Scene: a dormitory room at a training camp somewhere in Bulgaria. Redgrave glumly lobs soiled sweatgear into a bag. He speaks in an exhausted monotone. "Quite tired." Pause. "Bit pissed off." Pause. He packs a sock. "Don't know why really." Pause. "Just training camp blues." Pause. "Horrible time." Long pause. He folds a shirt. "Some days . . . you just wish you were at home." Much more of this and he'd be in a home.

Things were certainly no easier for Pinsent, who had to share a room with chirpy old Steve, and interject the odd "Yup", "Sure" or "Uh-huh" into his partner's ruminations on the correct way to defend their gold medal. Every now and then, Redgrave would have an idea for relieving the tedium. "Name," he demanded of Pinsent one interminable evening, "the world championship venues, starting last year and going backwards." Pinsent considered a moment. "Rowing world championships?" he asked. Redgrave's eyes flickered, just for a moment, then he nodded. What other kinds of world championship are there?

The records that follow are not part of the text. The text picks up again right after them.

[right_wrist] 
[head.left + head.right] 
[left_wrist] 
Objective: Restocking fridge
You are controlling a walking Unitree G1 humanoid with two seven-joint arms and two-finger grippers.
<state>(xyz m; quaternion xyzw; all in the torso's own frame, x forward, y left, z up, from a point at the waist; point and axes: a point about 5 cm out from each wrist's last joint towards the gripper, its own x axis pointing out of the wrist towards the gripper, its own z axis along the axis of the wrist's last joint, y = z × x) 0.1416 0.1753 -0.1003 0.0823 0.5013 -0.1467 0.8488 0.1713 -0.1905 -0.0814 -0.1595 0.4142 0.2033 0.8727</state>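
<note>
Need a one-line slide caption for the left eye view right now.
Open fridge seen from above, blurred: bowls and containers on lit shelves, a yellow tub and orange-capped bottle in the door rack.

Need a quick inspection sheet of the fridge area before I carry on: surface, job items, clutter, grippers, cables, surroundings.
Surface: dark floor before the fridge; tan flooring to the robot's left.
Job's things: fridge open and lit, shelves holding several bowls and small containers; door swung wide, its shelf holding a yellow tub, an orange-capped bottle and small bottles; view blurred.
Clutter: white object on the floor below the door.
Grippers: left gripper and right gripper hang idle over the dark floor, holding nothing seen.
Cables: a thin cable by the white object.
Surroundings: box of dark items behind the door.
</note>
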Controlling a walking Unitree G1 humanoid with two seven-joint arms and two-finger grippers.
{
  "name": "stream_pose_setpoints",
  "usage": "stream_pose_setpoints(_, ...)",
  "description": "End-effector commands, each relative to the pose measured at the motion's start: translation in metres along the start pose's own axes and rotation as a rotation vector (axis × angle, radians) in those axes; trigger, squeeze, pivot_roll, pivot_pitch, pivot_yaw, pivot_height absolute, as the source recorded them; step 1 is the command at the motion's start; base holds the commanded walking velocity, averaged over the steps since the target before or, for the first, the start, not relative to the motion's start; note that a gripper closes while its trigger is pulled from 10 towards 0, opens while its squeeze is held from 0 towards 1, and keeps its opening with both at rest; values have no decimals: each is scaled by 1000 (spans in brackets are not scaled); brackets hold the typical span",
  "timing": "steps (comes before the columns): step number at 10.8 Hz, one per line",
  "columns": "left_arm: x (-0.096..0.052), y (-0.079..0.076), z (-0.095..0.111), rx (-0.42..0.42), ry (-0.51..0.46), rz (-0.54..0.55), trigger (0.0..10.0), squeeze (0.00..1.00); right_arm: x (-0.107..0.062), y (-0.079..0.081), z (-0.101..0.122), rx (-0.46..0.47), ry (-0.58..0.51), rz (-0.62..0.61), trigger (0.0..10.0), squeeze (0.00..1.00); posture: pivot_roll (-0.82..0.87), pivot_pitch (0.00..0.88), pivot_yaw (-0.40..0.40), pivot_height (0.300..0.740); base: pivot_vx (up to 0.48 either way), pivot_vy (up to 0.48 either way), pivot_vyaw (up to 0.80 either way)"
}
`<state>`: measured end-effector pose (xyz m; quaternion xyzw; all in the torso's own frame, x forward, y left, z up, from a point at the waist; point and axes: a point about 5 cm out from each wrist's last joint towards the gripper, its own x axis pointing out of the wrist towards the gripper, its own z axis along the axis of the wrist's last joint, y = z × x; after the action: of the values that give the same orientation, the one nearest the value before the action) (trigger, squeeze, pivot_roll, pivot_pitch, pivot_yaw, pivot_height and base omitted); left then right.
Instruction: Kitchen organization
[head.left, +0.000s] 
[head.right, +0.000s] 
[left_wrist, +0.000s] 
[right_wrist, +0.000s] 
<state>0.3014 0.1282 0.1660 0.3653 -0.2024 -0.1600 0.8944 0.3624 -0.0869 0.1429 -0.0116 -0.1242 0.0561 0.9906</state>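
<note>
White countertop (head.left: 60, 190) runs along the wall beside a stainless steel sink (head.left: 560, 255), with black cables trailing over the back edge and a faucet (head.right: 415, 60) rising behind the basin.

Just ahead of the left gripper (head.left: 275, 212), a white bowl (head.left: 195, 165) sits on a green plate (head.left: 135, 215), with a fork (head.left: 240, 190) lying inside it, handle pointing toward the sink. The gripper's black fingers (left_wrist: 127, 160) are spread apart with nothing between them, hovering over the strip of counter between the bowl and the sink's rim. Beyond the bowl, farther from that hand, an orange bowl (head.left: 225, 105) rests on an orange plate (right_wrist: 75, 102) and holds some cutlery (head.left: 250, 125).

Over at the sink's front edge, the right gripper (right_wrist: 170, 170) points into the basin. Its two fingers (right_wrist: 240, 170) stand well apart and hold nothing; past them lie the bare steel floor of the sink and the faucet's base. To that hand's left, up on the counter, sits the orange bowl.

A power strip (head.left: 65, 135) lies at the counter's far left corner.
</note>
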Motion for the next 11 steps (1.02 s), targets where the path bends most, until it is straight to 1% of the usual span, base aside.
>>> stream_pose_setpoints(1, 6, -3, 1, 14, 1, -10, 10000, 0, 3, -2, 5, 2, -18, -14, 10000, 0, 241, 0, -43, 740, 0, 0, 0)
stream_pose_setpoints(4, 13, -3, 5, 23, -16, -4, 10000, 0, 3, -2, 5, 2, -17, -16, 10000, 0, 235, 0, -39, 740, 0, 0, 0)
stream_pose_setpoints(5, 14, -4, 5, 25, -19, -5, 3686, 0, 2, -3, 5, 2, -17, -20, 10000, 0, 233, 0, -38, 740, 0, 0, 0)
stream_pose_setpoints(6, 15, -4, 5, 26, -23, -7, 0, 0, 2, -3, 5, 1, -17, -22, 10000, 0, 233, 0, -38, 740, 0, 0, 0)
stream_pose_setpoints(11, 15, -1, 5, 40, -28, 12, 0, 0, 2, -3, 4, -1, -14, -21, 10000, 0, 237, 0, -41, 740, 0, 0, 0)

Dixon's lifestyle was pure Jilly Cooper. "How many women do you know," a dinner party guest demanded, "apart from the royal family, who have had a go with serving soldiers?" "Sticky Nicky," another reveller responded. "She had it with a soldier." "Sticky Nicky," the original questioner pronounced, "had the whole officers' mess of the Blues and Royals." Dixon whooped. She had, one recalled, trained under Captain Mark Phillips.

Annika Reeder, the Essex teenager self-described as "the little gymnast", was the most touching. Stressed out by her training, she had to endure the taunts of her classmates on her rare appearances at school. "I'm not Miss Brainy," she protested. "I'm not supposed to know everything."

Her Mum, a warm and smiley presence, watched Annika practise her routine, shorn of its tumbles, in the living-room. As the tiny figure adopted her final pose, legs straight up in the air, Mum giggled: "You look just like a fly that's just been sprayed." "Oh Mum," Annika sighed, "you say the nicest things to me." The family deserves a weekly slot. Reeders' Digest?